There should never be a punishment for seeking salvation, even in a drug. The road has its severity, its detours and bumps, but no chimera cured a fever, and the spine will tingle as the body turns toward the light. The heart expands when the mind is calm. The milieu of music is a soothing force, and the antidote to crawling is the gallop of a horse.  

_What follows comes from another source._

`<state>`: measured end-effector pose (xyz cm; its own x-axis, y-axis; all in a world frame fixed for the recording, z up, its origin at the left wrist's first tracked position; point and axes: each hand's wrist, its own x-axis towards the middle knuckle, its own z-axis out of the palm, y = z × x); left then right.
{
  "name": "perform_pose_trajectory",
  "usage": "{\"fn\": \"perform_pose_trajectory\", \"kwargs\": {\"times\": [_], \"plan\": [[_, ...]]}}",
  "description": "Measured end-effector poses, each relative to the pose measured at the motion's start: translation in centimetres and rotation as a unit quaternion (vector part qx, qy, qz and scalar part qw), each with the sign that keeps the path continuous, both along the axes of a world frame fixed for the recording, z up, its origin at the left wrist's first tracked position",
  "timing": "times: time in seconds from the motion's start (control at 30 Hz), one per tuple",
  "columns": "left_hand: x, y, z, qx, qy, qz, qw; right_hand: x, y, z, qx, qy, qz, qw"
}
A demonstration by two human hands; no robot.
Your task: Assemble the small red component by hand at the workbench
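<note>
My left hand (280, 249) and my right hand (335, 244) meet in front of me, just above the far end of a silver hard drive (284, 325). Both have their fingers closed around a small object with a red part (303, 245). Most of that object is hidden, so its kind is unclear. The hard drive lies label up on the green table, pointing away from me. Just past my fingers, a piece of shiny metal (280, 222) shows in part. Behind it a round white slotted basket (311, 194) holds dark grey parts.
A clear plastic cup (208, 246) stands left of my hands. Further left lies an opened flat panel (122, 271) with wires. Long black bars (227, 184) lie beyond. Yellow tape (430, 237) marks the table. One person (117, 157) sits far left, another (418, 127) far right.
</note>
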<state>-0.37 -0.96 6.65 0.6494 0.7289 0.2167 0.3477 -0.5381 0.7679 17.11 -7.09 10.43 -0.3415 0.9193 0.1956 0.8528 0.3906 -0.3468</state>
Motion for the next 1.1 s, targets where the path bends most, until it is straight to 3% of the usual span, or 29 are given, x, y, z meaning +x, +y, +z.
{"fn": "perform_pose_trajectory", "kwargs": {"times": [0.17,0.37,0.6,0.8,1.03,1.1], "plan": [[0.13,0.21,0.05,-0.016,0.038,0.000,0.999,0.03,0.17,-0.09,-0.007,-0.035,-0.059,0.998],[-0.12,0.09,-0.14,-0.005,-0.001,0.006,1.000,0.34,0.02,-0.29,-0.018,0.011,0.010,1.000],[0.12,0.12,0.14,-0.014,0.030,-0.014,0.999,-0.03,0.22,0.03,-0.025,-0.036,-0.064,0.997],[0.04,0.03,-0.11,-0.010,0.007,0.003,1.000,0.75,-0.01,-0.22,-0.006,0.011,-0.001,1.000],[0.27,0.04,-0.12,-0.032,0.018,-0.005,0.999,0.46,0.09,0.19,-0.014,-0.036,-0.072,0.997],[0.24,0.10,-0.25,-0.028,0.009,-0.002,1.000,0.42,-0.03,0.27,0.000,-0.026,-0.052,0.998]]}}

Invitation to the White House  

I’ve heard it said that there is power in powerlessness. One can dream, in other words. The president is an apparition. He is only an apparition of power. The capital is a slash of white on a background of slavery and chains. There is no savior. The saviors are all gone. All murdered and dead. True power resides in not living a lie. “There are times,” observed Václav Havel, “when we must sink to the bottom of our misery to understand truth, just as we must descend to the bottom of a well to see the stars in broad daylight.” 

Before You Accuse Me 

This song is self-explanatory. But I will explain it. I will accuse it of percussion. I will accuse it of repercussion. I will accuse it of stimulation. I will grant it flotation. I will call it tangential. I will call it quintessential. I will call it providential. I will call it existential. I will bathe it in paregoric. I will construct a metaphor of thread and water. I will hem it with aberration. I will sew it with silk and silver. I will be particular. I will be testicular and perpendicular. I will curl into a river. I will be curricular and droll. I will flail my arms. I will move my legs. I will hew to a wheel, and roll.